Between Alaska and Russia lies the Bering Strait — 82 km of water. On a clear day, you can see across. The Diomede Islands sit in the middle, one American, one Russian, 3.8 km apart.
People have dreamed of bridging or tunneling this gap for over a century.
It has never happened. It probably never will.
But let's dream anyway.
The History:
1890s: First proposals for a Bering Strait crossing 1905: Tsar Nicholas II allegedly approved a railway project (then came the revolution) 1960s-70s: Various proposals during detente periods 2000s: Renewed interest (Russia-US-Canada rail link proposals) 2011: Russia announced plans (nothing happened) 2020s: Proposals continue, reality doesn't
The Engineering:
A Bering Strait crossing would be:
Option A: Bridge
- ~82 km span with island stops
- Extreme weather (ice, wind, waves)
- Would be longest bridge in the world by far
- Estimated cost: $100+ billion (lowball)
Option B: Tunnel
- Under the seabed
- Less weather exposure, more geological challenge
- Would be longest tunnel in the world by far
- Estimated cost: Also enormous
Either option would then require:
- Hundreds of km of rail/road on the Alaska side (through wilderness)

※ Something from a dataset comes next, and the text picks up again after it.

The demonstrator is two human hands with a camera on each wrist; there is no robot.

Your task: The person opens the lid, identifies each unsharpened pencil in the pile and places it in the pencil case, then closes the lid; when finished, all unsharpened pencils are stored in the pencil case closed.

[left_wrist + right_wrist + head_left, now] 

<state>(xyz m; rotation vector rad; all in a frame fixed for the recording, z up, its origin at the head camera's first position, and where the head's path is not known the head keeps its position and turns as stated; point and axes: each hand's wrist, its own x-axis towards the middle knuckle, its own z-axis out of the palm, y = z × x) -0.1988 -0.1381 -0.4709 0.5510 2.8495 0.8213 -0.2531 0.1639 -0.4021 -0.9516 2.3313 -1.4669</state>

- Hundreds of km on the Russian side (through even more wilderness)
- Total project easily $200-300+ billion
The Geopolitics:
Even if the engineering were feasible:
Russia: Currently invading Ukraine, heavily sanctioned, relations with the West at post-Cold War low
United States: Not building joint infrastructure projects with Russia anytime soon
China: Interested (as part of Belt and Road expansion), but US would oppose Chinese involvement in Alaska infrastructure
The geopolitical window for a Bering Strait crossing was maybe open in 2007. It's sealed shut now.
The Yukonification Angle:
If Alaska becomes Canadian:
- Still not building infrastructure with Russia
- But: different geopolitical posture than US
- Canada has Arctic interests that might (someday) align with Bering cooperation
- Indigenous connections across the strait predate national borders
Not happening soon. Maybe not ever. But a Canadian Alaska changes the political calculus.
What Actually Might Happen:
Instead of megaprojects, consider:
- Enhanced Arctic shipping — As ice recedes, shipping through Bering increases
- Indigenous cross-strait connections — Family and cultural ties deserve support
- Scientific cooperation — Climate research, wildlife tracking
- Search and rescue coordination — The strait is dangerous; cooperation saves lives
These are achievable. The bridge is not.
Discussion Questions:
- Is a Bering Strait crossing worth pursuing, or a distraction from realistic goals?
- How should Indigenous connections across the strait be supported?
- What does increased Arctic shipping mean for the region?
- If geopolitics changed dramatically, would a crossing benefit or harm the North?
- Should we stop talking about the bridge and focus on what's achievable?